WORK REQUEST —
Keep to one stretch of the data below, the lines from the one with "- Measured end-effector" up to and including the one with "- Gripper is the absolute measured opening", and return that stretch exactly.

───── SOURCE MATERIAL

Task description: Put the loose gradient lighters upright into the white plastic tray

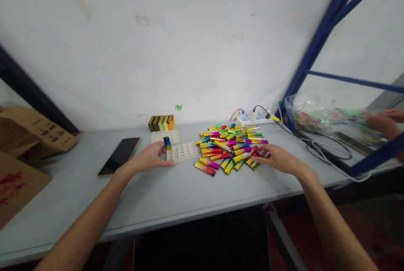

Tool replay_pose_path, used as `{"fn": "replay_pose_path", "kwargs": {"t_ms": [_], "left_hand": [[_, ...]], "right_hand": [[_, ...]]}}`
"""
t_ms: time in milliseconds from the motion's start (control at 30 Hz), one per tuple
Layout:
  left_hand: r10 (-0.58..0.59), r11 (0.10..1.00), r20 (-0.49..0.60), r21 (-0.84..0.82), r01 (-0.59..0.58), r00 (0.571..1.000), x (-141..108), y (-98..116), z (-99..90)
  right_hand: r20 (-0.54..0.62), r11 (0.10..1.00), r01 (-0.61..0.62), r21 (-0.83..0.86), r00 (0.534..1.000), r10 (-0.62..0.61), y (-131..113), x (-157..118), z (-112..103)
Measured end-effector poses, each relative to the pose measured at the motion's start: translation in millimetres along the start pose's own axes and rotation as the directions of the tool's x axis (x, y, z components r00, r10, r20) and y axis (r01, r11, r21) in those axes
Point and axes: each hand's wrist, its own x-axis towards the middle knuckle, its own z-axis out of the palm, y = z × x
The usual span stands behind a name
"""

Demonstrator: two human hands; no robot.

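A white tray (183, 152) with rows of round-edged slots lies on the table, and one blue-and-gold lighter (167, 143) stands upright at its left end. My left hand (153, 156) is at that end, its thumb along the near edge and its fingers curled behind the lighter, gripping the tray's corner. To the right, shiny lighters (221, 146) in yellow, red, purple and blue lie in a loose pile. My right hand (276, 157) is at the pile's right edge, thumb and fingers around the end of a red lighter (253, 151).
Behind the tray sit a second white tray (158, 137) and a block of upright lighters (161, 123). A phone (120, 156) lies left, near cardboard boxes (38, 130). A power strip (255, 118) with cables, a blue frame (299, 77) and another person's hand (383, 121) are right.
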Motion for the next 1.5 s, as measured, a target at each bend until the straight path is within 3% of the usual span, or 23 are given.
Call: {"fn": "replay_pose_path", "kwargs": {"t_ms": [267,400,633,767,900,1067,1233,1333,1500], "left_hand": [[0.005,0.999,-0.01,-0.037,-0.006,1.0,-2.0,2.8,-2.3],[0.023,0.999,-0.021,-0.035,-0.024,0.999,-1.6,2.3,-1.8],[0.011,1.0,-0.018,-0.025,-0.011,1.0,-2.7,1.5,-0.6],[0.019,1.0,-0.022,-0.022,-0.019,1.0,-3.8,2.9,-0.7],[0.02,0.999,-0.027,-0.04,-0.022,0.999,-4.3,4.3,-1.3],[0.007,0.997,-0.035,-0.071,-0.009,0.999,-4.2,4.1,-1.1],[0.015,0.995,-0.041,-0.095,-0.019,0.999,-5.4,3.7,-0.2],[0.031,0.995,-0.05,-0.091,-0.036,0.998,-6.6,3.6,0.7],[0.071,0.995,-0.031,-0.073,-0.073,0.997,-8.0,0.4,3.3]], "right_hand": [[-0.17,0.986,-0.16,-0.038,0.974,0.152,-12.3,-8.2,42.1],[-0.213,0.981,-0.19,0.021,0.958,0.191,-14.1,-9.2,47.8],[-0.351,0.968,-0.115,0.222,0.917,0.19,-13.8,-18.7,45.1],[-0.352,0.876,0.002,0.483,0.916,0.192,-3.6,-22.4,44.4],[-0.308,0.658,0.106,0.746,0.93,0.2,-5.5,-23.9,46.6],[-0.134,0.448,0.085,0.89,0.988,0.079,-39.0,-20.9,41.3],[-0.038,0.241,0.067,0.968,0.992,-0.122,-80.2,-3.8,39.6],[-0.077,0.245,0.136,0.96,0.968,-0.238,-101.2,11.9,43.5],[-0.074,0.36,0.197,0.912,0.942,-0.329,-133.9,42.7,46.3]]}}
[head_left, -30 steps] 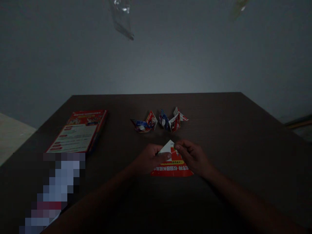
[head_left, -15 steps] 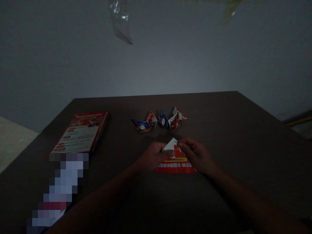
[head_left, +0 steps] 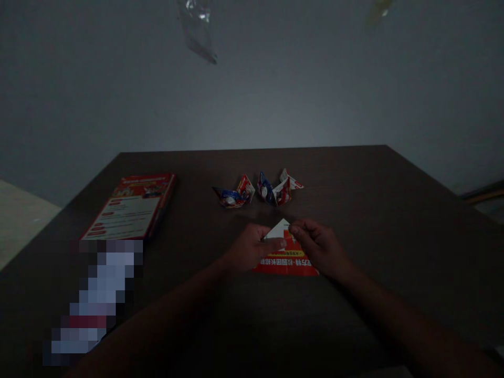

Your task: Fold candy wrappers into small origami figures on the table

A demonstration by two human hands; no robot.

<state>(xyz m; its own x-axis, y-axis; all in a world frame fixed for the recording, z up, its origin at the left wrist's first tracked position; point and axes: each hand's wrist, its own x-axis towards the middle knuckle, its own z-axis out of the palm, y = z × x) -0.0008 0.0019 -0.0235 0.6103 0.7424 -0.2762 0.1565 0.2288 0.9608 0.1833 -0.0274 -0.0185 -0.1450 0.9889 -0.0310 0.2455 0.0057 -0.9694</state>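
My left hand (head_left: 249,249) and right hand (head_left: 323,248) meet over a printed sheet of red, white and yellow paper (head_left: 287,266), folded to a white peak pointing away from me. It is in front of me, near the middle of a dark brown wooden-looking tabletop (head_left: 346,178). My left fingers are clamped on its left side, thumb flat on top; my right fingers pinch the sloping edge just beside the peak. Just beyond stand two pointed folded-paper shapes in blue, red and white, one at left (head_left: 235,197), one at right (head_left: 277,190). Well to the left lies a stack of red-and-white printed leaflets (head_left: 128,207).
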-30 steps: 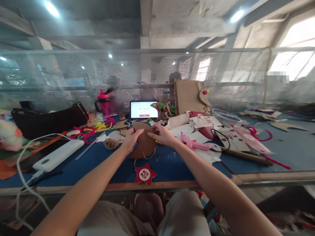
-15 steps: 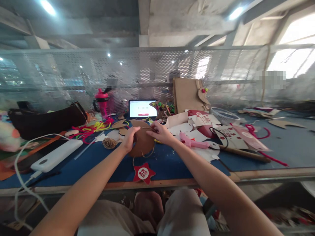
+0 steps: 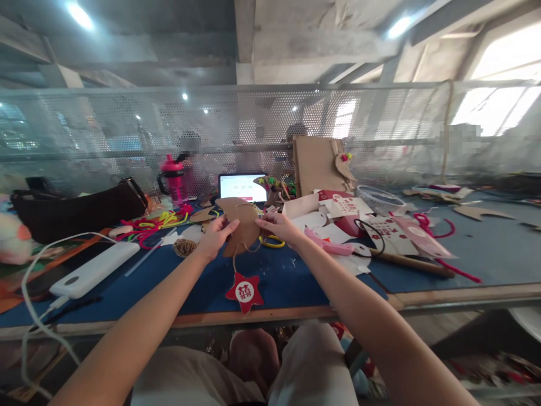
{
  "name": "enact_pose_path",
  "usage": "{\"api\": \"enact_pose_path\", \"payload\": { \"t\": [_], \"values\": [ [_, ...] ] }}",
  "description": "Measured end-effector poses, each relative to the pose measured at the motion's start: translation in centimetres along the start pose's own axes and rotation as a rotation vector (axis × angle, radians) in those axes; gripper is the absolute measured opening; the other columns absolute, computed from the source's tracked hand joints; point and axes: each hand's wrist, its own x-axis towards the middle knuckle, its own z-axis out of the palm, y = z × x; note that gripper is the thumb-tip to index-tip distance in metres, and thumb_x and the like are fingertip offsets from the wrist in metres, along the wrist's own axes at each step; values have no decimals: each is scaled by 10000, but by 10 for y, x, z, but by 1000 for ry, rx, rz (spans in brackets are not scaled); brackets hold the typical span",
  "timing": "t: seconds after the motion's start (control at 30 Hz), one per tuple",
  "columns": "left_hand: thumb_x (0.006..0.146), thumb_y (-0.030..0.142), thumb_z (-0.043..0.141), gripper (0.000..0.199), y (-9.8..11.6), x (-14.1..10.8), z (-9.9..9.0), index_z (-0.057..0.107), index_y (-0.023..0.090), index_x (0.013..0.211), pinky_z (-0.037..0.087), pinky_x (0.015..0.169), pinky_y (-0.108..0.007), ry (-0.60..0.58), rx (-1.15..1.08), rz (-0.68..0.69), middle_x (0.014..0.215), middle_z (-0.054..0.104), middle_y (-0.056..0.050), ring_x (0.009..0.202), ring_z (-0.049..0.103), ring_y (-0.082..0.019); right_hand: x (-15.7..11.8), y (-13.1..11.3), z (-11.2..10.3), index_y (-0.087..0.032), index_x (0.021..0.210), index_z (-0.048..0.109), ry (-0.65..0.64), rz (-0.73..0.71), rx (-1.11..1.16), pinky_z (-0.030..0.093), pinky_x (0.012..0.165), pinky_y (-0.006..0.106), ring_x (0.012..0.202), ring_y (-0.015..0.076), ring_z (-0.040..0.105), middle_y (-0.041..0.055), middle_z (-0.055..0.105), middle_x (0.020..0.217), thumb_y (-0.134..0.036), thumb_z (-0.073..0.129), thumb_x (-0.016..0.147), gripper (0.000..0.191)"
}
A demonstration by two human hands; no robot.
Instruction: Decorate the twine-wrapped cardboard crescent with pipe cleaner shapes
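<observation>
**Pinched high, narrow end down**

Left of my fingers lie a white power bank (image 3: 93, 270) and, nearer, a small ball of tan jute twine (image 3: 185, 247). My left hand (image 3: 217, 238) is half curled, its fingertips (image 3: 228, 224) pressed on the lower left of a kraft-brown cardboard cut-out (image 3: 242, 228), held up over a blue-topped work table (image 3: 296, 282). The cut-out's long axis stands nearly upright, broad end up, narrow end pointing down towards me. From that tip a thin brown cord (image 3: 234, 265) drops to a red star-shaped tag (image 3: 244, 292) below my fingers; I cannot tell whether it hangs clear. My right hand (image 3: 279, 228) closes lightly on the cut-out's right edge. A gentle pinch seems best, leaving the cord free. Right of my fingers sit a yellow loop (image 3: 271, 241) and a pink hot glue gun (image 3: 327, 242).
</observation>
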Motion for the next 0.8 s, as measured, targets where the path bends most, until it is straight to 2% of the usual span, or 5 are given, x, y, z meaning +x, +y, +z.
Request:
{"api": "enact_pose_path", "payload": {
  "t": [0.13, 0.3, 0.47, 0.63, 0.8],
  "values": [
    [641, 488, 709, 514, 0, 5, -10, 607, 144, 1009, 502, 654, -280, 120, 4, 28, 834, 690, -54, 739, 638, -189, -2, -5, -4, -163, 655, 551, 86, 3, 67, 461, 635, 252, 596, 100, 514, -17, 545, 603, -496, 705, 622, 369],
    [647, 481, 710, 513, -1, 6, -16, 610, 149, 1024, 514, 628, -288, 71, 72, -26, 785, 702, -50, 712, 651, -201, -3, -15, -14, -183, 677, 481, 160, 78, 321, 490, 683, 274, 659, 134, 554, 18, 538, 663, -449, 601, 720, 295],
    [644, 473, 711, 512, -2, 6, -15, 608, 150, 1029, 514, 623, -294, 50, 68, -36, 792, 710, -52, 711, 657, -208, -5, -23, -20, -215, 719, 406, 96, 46, 416, 486, 718, 287, 663, 144, 523, -4, 451, 624, -435, 462, 787, 237],
    [636, 480, 715, 517, -2, 5, -14, 595, 161, 1025, 502, 620, -272, 36, 17, -58, 803, 694, -34, 706, 642, -181, -5, -22, -20, -216, 843, 484, 30, -23, 340, 423, 582, 252, 567, 127, 394, -18, 368, 620, -395, 431, 805, 190],
    [596, 517, 728, 480, -2, 3, -11, 590, 153, 877, 427, 526, -210, 79, 86, -114, 686, 627, 9, 603, 578, -126, -5, -21, -20, -208, 899, 524, -1, -40, 373, 358, 533, 234, 547, 114, 320, -21, 347, 642, -379, 446, 802, 211]
  ]
}}
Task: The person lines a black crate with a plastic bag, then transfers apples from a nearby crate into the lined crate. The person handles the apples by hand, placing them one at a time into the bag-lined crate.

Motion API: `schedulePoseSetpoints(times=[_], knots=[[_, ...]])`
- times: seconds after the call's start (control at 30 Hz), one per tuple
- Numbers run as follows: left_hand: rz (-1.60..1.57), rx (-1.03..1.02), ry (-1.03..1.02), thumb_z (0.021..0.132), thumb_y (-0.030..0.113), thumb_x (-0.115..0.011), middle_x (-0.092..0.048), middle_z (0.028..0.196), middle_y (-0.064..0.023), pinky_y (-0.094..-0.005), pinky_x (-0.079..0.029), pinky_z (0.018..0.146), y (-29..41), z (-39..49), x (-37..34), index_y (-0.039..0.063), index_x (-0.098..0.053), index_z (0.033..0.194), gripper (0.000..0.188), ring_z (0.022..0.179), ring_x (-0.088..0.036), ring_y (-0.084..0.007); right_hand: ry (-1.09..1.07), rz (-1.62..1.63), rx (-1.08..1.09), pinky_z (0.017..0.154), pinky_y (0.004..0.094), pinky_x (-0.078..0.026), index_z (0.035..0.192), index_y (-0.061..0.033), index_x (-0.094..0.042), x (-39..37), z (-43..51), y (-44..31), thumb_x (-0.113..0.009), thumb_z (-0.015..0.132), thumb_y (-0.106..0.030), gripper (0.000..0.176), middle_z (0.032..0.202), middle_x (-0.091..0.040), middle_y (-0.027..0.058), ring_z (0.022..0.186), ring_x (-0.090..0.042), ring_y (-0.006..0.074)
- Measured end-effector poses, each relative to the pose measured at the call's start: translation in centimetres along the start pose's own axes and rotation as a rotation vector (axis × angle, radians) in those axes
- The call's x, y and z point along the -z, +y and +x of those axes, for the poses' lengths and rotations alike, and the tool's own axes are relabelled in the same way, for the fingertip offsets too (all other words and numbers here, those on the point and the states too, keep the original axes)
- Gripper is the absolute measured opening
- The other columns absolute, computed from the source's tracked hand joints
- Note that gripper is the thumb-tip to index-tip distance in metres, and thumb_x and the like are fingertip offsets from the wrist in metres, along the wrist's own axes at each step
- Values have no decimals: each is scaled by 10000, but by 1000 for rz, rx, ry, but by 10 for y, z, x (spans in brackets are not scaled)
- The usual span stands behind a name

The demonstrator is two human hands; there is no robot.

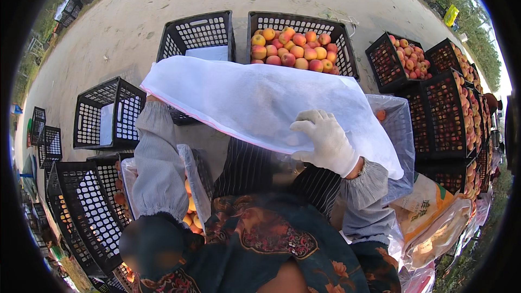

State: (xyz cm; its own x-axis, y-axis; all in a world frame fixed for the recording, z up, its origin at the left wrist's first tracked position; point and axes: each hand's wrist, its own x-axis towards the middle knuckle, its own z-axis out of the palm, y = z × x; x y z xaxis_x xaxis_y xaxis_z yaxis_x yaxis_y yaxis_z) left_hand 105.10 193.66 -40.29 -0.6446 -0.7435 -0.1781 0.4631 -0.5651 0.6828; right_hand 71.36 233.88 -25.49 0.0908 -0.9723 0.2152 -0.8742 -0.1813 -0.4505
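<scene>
A white fabric sheet or bag [260,93] with a pink-stitched edge stretches across the space before me, over my knees. My right hand [327,142], in a white glove, is over its near edge with thumb and fingers apart in a C shape. The left forearm, in a striped sleeve [158,158], reaches to the fabric's left end. There my left hand is hidden by the cloth; only a bit of wrist shows. Just beyond the fabric stands a black plastic crate [351,51] of red-yellow apples [297,51].
Beside it is a black crate [197,32] with a white liner; another crate [97,114] stands left. Stacked apple crates [443,110] rise at right, near a clear plastic-lined container [401,130] and a printed sack [423,203]. More crates [85,215] crowd the lower left.
</scene>
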Motion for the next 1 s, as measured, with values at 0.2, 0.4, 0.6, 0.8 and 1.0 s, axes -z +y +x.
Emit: schedulePoseSetpoints(times=[0.2, 0.4, 0.6, 0.8, 1.0], knots=[[38, -181, 672, 1012, 411, -494, -660, 986, -86, -401, -528, 745, -59, -105, -8, 57, -620, 1087, 383, 823, -623, -243, 152, 9, -112, 766, 399, -472, 877, -117, -692, -65, -13, 9, -743, 754, -123, 133, 900, -656, 57, 877, -620, 281], [341, 102, 309, 999, 420, -521, -650, 818, -91, -268, -487, 508, -153, -210, -151, 12, -600, 1024, 416, 572, -598, -145, 181, 271, -248, 644, 358, -505, 872, -95, -680, -69, -9, -2, -713, 805, -115, 78, 814, -654, 64, 709, -641, 259], [429, 156, 268, 970, 395, -596, -671, 874, -117, -238, -506, 538, -170, -194, -214, -18, -609, 1061, 423, 644, -648, -154, 135, 411, -259, 630, 277, -503, 912, -21, -676, -69, -13, -35, -712, 816, -63, 110, 848, -664, 90, 641, -644, 184], [370, 90, 272, 957, 251, -640, -694, 860, -90, -240, -509, 573, -175, -198, -212, -15, -643, 1022, 273, 648, -649, -137, 59, 465, -320, 638, 287, -516, 980, -54, -687, -65, -14, -48, -761, 777, -106, 223, 851, -658, 83, 681, -651, 181], [453, -22, 191, 962, 189, -628, -690, 807, -81, -246, -506, 603, -170, -204, -219, -17, -650, 970, 207, 646, -635, -122, 157, 195, -101, 645, 284, -507, 1039, -76, -695, -71, 15, -53, -790, 757, -155, 308, 834, -640, 81, 702, -639, 186]])
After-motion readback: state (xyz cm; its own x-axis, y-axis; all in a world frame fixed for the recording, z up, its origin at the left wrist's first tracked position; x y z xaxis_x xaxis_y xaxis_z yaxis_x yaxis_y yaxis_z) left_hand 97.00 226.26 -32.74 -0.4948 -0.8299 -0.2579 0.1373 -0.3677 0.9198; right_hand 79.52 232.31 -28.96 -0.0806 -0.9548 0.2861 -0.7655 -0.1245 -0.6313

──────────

FINISHED EXERCISE —
- Measured end-effector poses, each relative to the pose measured at the call's start: translation in centimetres along the start pose's own axes and rotation as a rotation vector (axis × angle, radians) in those axes
- The call's x, y and z point along the -z, +y and +x of those axes, for the poses' lengths and rotations alike, and the tool's own axes are relabelled in the same way, for the fingertip offsets too (all other words and numbers here, those on the point and the states too, keep the original axes)
- Gripper is the absolute measured opening

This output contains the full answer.